[Stored items]

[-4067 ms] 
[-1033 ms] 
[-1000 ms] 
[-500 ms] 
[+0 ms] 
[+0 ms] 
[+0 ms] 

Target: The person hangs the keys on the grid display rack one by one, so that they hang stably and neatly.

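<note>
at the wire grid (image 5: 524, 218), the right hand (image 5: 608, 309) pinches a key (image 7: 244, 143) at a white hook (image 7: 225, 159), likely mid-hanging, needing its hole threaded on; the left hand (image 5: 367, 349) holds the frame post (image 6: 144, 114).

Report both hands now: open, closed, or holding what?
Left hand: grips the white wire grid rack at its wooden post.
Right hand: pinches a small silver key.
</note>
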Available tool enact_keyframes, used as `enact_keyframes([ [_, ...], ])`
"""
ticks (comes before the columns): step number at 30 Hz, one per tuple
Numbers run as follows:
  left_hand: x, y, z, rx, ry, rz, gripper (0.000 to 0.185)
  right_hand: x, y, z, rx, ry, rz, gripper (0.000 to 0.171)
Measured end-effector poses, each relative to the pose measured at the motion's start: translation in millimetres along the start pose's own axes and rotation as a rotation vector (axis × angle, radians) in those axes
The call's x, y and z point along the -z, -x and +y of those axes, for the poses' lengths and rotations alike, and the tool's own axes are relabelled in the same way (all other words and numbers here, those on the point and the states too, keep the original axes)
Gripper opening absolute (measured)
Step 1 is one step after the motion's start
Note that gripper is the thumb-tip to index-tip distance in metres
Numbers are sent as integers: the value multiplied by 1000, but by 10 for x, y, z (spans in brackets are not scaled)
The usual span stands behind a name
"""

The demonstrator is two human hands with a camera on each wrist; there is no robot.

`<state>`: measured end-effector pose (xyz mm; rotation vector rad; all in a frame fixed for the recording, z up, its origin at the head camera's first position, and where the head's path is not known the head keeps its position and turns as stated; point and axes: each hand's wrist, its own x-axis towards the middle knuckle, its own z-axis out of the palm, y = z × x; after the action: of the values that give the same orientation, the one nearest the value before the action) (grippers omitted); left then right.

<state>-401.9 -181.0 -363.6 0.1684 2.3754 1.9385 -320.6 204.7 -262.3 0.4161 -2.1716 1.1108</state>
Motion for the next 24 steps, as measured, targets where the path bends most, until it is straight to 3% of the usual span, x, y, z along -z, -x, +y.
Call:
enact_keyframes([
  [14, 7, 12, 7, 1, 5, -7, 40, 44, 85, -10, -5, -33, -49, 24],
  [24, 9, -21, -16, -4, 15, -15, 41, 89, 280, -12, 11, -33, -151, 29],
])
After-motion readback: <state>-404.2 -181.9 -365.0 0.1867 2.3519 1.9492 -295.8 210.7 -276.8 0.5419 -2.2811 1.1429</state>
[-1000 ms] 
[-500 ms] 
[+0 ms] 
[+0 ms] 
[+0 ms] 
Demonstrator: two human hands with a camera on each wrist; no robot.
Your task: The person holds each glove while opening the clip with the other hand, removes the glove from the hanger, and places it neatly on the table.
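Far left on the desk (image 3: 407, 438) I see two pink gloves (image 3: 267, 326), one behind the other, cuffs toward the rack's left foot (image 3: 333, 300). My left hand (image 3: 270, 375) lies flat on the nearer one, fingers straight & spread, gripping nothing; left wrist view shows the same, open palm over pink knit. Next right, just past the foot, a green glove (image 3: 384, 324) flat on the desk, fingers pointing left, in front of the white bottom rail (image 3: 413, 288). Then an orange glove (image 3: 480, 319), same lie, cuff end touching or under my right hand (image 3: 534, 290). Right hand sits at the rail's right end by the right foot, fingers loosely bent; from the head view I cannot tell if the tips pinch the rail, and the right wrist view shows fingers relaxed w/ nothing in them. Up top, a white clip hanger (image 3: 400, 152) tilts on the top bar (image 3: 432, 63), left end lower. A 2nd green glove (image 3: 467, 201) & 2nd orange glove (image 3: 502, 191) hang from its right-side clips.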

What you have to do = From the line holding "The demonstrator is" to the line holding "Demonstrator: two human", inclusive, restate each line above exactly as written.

Reply to the task =
The demonstrator is two human hands with a camera on each wrist; there is no robot.

`<state>`: measured end-effector pose (xyz mm; rotation vector rad; all in a frame fixed for the recording, z up, its origin at the head camera's first position, and where the head's path is not known the head keeps its position and turns as stated; point and axes: each hand's wrist, its own x-axis towards the middle knuckle, its own z-axis out of the palm, y = z × x; after the action: of the values that give the same orientation, the one nearest the value before the action) (grippers omitted); left then right.

<state>-401.9 -181.0 -363.6 0.1684 2.3754 1.9385 -320.6 204.7 -262.3 0.4161 -2.1716 1.1108</state>
Motion for the next 24 steps, as measured, targets where the path bends most, until it is straight to 3% of the usual span, x, y, z along -z, -x, +y.
Call:
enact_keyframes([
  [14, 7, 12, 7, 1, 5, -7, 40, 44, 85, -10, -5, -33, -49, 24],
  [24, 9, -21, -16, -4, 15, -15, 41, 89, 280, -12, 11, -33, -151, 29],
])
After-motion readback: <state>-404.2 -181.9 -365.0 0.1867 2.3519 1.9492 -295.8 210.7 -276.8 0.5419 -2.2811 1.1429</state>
[-1000 ms] 
[-500 ms] 
[+0 ms] 
[+0 ms] 
[+0 ms] 
Demonstrator: two human hands with a camera on each wrist; no robot.

Nothing remains to be written for this exercise.